* **PROVIDED MATERIAL**
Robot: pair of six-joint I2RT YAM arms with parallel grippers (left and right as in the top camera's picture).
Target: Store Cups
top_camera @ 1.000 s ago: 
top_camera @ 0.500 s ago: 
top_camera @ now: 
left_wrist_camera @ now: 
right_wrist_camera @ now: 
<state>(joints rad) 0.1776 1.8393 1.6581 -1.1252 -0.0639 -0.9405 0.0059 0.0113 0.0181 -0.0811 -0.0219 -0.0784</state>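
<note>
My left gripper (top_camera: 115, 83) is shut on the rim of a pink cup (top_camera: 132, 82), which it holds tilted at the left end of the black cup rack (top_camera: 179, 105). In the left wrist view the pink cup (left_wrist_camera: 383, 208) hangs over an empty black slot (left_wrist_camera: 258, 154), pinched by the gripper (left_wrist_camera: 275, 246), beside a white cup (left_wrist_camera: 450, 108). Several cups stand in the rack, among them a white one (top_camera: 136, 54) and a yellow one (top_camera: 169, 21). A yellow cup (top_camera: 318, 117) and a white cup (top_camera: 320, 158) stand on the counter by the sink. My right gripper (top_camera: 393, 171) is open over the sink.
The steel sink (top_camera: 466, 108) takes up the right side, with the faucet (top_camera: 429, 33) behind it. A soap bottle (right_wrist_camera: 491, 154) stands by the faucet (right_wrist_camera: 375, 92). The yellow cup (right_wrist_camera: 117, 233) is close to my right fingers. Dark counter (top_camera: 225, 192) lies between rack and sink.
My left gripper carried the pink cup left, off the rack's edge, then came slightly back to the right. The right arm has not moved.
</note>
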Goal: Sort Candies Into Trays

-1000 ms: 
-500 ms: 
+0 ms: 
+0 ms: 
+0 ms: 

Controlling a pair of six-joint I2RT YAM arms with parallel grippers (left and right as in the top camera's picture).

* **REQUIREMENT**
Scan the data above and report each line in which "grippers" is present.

* **RESPONSE AREA**
Robot: pair of six-joint I2RT YAM arms with parallel grippers (left and right as in the top camera's picture).
Controlling a pair of six-joint I2RT YAM arms with parallel grippers (left and right as in the top camera's picture).

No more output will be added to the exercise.